Libby, 55, was indicted last year on charges that he lied about how he learned the identity of CIA operative Valerie Plame Wilson and when he subsequently told reporters. Libby's trial is set for January 2007.
Libby's lawyers have said they need the briefings prepared for President Bush to show that Libby had more pressing matters on his mind than the disclosure of Plame Wilson's identity.

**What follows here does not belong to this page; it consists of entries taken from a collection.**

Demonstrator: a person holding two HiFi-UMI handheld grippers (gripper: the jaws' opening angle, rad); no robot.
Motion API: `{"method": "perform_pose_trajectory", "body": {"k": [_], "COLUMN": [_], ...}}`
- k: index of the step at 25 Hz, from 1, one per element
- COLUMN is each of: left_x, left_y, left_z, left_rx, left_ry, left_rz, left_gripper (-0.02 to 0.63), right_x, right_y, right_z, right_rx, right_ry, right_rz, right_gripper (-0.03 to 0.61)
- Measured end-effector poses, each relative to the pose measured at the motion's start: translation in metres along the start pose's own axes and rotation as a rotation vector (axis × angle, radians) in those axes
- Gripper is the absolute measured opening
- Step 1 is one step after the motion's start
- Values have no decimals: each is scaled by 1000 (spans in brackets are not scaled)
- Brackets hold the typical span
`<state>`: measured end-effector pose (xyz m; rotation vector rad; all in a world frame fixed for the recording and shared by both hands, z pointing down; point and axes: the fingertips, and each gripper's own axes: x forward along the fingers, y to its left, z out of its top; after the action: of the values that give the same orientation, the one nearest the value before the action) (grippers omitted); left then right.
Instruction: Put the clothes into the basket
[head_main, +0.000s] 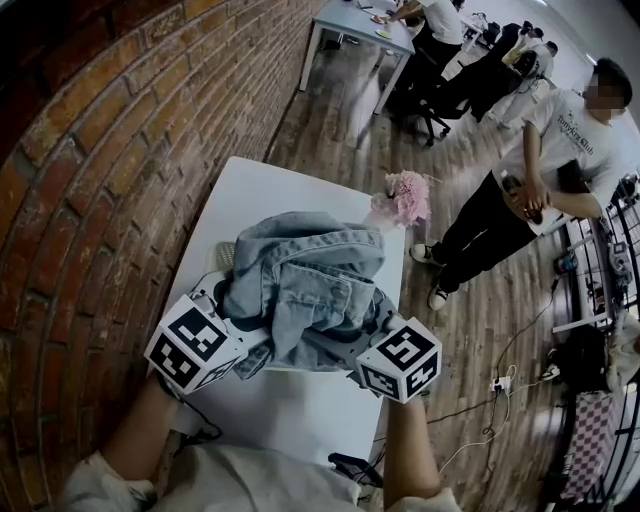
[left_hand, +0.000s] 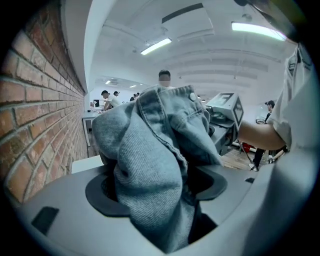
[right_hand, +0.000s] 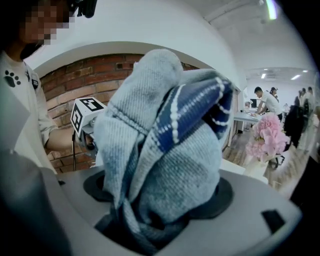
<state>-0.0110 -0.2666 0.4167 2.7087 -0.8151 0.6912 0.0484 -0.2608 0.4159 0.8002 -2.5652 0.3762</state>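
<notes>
Over table (head_main: 290, 405), left gripper (head_main: 235, 350) and right gripper (head_main: 383, 345) seemingly clamp clothes (head_main: 305, 275).

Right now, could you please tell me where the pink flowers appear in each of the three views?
Head view: pink flowers at the table's far right corner, beyond the denim jacket.
Left gripper view: not in it; the denim jacket fills the middle.
Right gripper view: at the right edge, right of the knitted cloth.
Shared landmark: the brick wall, in all three views.
</notes>
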Motion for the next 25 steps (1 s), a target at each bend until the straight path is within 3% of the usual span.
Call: {"method": "perform_pose_trajectory", "body": {"k": [4,11,17,25], "left_x": [21,56,81,96], "left_y": [7,15,26,37], "left_z": [-29,-83,-117,-147], "left_rx": [-70,-194,-285,-319], "left_ry": [45,203,316,462], "left_rz": [-10,-7,4,68], "left_gripper": [343,342,341,313], "right_x": [18,49,70,92], "right_y": [-10,-25,-39,-47], "right_z": [-28,-86,-118,-147], "right_rx": [39,194,243,353], "right_ry": [56,167,299,429], "right_rz": [13,49,19,-21], "right_gripper": [394,394,394,396]}}
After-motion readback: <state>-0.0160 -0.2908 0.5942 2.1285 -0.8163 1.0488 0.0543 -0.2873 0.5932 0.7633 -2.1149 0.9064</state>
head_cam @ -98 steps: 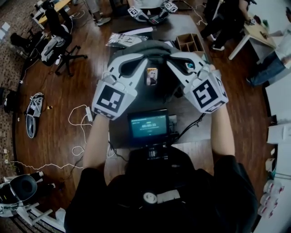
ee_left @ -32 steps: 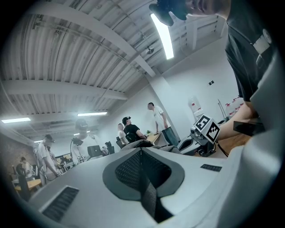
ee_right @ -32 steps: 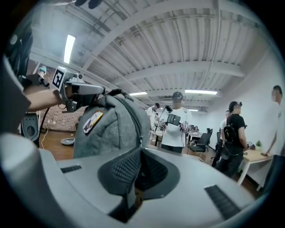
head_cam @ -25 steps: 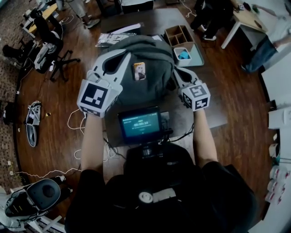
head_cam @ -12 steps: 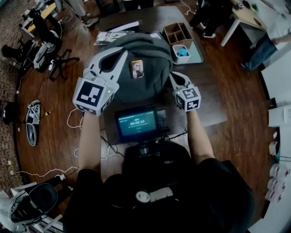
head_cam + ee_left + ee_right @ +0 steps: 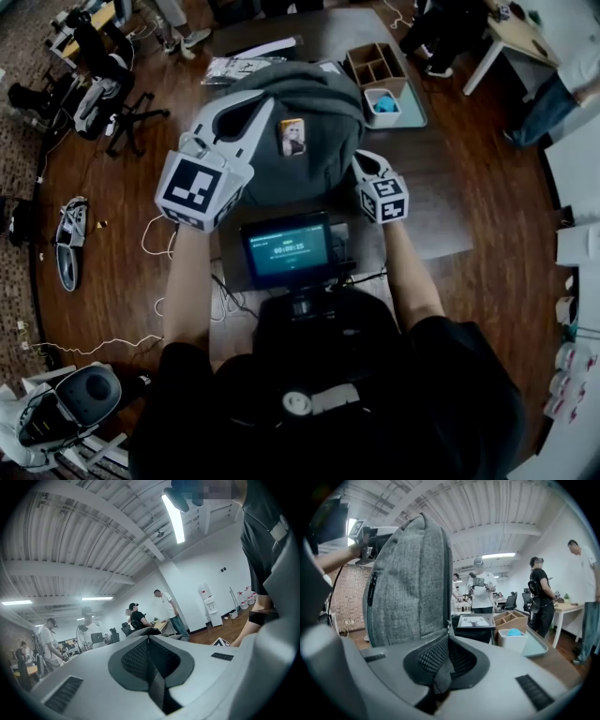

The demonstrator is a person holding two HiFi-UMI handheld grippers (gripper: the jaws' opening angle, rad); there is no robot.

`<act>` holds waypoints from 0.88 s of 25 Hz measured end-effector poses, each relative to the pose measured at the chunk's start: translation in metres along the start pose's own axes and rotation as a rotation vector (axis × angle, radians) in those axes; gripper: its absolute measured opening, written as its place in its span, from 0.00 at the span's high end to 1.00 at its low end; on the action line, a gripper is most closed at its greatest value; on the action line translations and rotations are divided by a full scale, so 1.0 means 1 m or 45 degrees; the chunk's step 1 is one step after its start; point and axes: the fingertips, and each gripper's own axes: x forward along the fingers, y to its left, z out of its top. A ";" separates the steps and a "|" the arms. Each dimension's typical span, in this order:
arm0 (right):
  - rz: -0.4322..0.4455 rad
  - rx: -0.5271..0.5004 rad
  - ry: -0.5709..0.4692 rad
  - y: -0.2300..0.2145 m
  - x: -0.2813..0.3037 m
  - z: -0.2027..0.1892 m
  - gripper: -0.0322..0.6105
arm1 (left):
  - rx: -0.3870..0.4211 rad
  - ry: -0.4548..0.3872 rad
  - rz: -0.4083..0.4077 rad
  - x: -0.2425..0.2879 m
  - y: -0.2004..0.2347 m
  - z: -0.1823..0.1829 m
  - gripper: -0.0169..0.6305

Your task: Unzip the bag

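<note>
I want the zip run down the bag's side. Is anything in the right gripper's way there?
Nothing visible. The right gripper is shut on the zip at the side of the bag; the white tub stands apart, further right.

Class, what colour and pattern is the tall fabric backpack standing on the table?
The backpack is plain heathered grey with a woven fleck, clearest in the right gripper view.

Both bare forearms reach forward; the left forearm carries the left gripper higher and level, its jaws pinched together on a dark strap; the right forearm holds the right gripper lower, tipped slightly downward, its jaws nipped on a grey tab.
</note>
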 end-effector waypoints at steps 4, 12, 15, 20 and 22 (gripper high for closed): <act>0.021 0.029 0.011 -0.005 -0.003 0.002 0.89 | 0.008 0.001 0.011 0.001 0.001 -0.001 0.96; 0.106 -0.051 -0.373 -0.011 -0.080 0.140 0.75 | 0.030 0.006 0.027 0.002 -0.001 -0.005 0.96; 0.237 -0.304 -0.475 0.045 -0.102 0.224 0.73 | 0.035 0.010 0.035 0.002 0.005 -0.003 0.96; 0.349 -0.872 -0.247 0.122 -0.073 0.252 0.59 | 0.042 0.020 0.028 0.001 0.003 -0.004 0.96; 0.324 -1.059 -0.149 0.130 -0.052 0.242 0.59 | 0.045 0.025 0.026 0.002 0.001 -0.004 0.96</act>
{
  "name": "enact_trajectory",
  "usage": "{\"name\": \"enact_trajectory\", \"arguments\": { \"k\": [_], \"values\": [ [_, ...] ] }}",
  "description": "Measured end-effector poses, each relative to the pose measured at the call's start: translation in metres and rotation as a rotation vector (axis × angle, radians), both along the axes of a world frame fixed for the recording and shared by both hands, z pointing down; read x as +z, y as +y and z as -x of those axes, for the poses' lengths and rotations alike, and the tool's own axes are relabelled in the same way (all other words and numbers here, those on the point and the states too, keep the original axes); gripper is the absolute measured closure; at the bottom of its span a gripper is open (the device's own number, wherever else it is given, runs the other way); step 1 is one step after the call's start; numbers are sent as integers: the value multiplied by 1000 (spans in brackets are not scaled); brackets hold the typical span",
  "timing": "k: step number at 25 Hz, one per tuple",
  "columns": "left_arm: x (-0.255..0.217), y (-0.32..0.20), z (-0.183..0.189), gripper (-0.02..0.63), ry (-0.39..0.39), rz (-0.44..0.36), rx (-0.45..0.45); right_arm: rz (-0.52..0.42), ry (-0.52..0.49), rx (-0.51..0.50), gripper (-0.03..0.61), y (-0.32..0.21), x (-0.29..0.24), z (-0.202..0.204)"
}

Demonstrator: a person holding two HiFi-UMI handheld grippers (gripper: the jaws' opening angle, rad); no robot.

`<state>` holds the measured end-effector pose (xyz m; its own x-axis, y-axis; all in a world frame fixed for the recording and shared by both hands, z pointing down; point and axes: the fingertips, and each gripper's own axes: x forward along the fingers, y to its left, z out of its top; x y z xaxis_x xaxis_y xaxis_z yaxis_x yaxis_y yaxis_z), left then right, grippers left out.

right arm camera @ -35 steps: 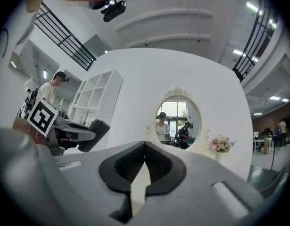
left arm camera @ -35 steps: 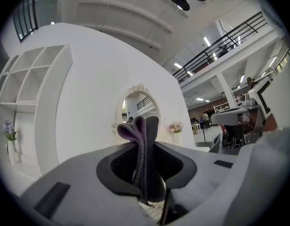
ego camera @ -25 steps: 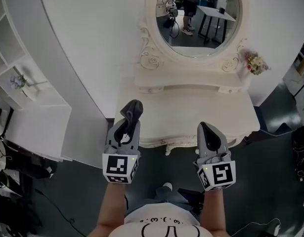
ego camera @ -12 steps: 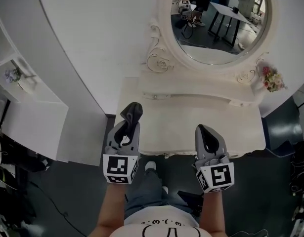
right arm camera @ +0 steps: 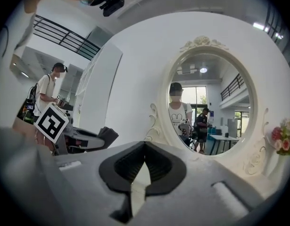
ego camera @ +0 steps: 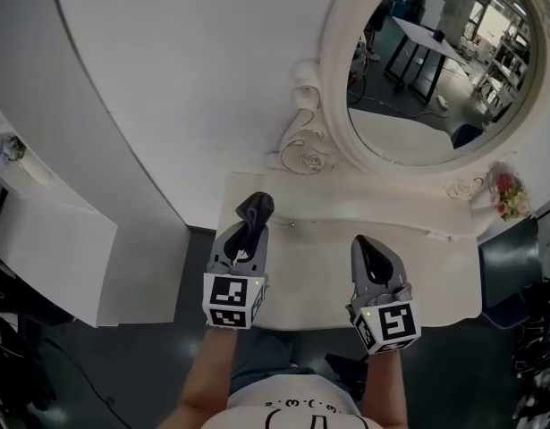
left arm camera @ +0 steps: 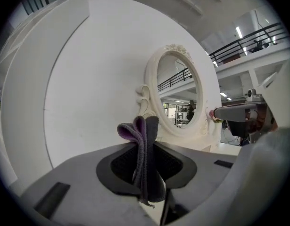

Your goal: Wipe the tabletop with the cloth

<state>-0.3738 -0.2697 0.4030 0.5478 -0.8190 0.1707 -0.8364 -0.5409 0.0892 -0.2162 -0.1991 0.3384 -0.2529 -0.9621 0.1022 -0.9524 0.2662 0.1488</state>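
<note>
The left gripper [ego camera: 251, 224] pinches a folded grey and purple cloth [left arm camera: 144, 142] tight between its jaws. The top of the cloth sticks up past the tips. It is over the left side of the white table [ego camera: 435, 271], near the front edge. The right gripper [ego camera: 371, 250] is over the table too, well apart from the left one. Its jaws are pressed together with nothing in them. A big round mirror [ego camera: 435, 70] stands at the back of the table.
</note>
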Motion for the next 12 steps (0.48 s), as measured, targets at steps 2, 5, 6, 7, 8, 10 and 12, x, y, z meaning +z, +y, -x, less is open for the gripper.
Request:
{"name": "enact_trajectory", "arguments": {
  "k": [2,5,6,7,8,10,12],
  "values": [
    [7,-23,-3,522,-1,40,-1,18,3,-6,578,-19,7,2],
    [18,-52,-11,522,-11,108,14,51,8,-1,578,-41,18,2],
    [23,-60,-13,522,-10,131,19,61,10,3,578,-48,20,1],
    [28,-68,-16,522,-8,153,22,71,9,6,578,-55,23,0],
    [32,-77,-18,522,-5,175,24,81,5,8,578,-62,27,-1],
    [45,-92,-23,522,-1,227,37,102,-5,8,578,-76,36,-3],
    [59,-105,-30,522,1,283,62,126,-13,7,578,-86,46,-2]
  ]
}}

The documents will show Libby ''was immersed throughout the relevant period in urgent and sensitive matters," the defense said in court papers.
In a 32-page response to Libby's requests, Fitzgerald said he already has turned over more than 11,000 pages of classified and unclassified evidence to the defense -- more than required under law.
But the defense also is seeking access to every Presidential Daily Brief from May 2003 to March 2004, amounting to 277 intelligence reports.
The prosecutor quoted Vice President Dick Cheney, Libby's former boss, as describing the briefings as the ''family jewels" of government, and warned US District Judge Reggie B. Walton that turning over such materials would provoke a lengthy legal battle.
At the beginning of the Bush administration, access to the daily briefing was reduced within the government to reduce the risk of leaks.
The White House publicly released selected briefings only under great pressure and careful negotiation with the commission investigating the government's performance surrounding the terrorist attacks of Sept. 11, 2001. The administration has argued that releasing daily intelligence memos could hamper future presidents' ability to get candid advice.
Libby is also seeking access to more information about news reporters connected to the case and records about Plame Wilson kept by the CIA, including any assessments of damage to national security by the public disclosure of the operative's identity.
Fitzgerald said he does not have to prove that the disclosure damaged national security to secure a conviction of Libby for perjury, false statements, and obstruction of justice.
He also said he is not required to search every government agency's files for evidence that might help Libby's defense.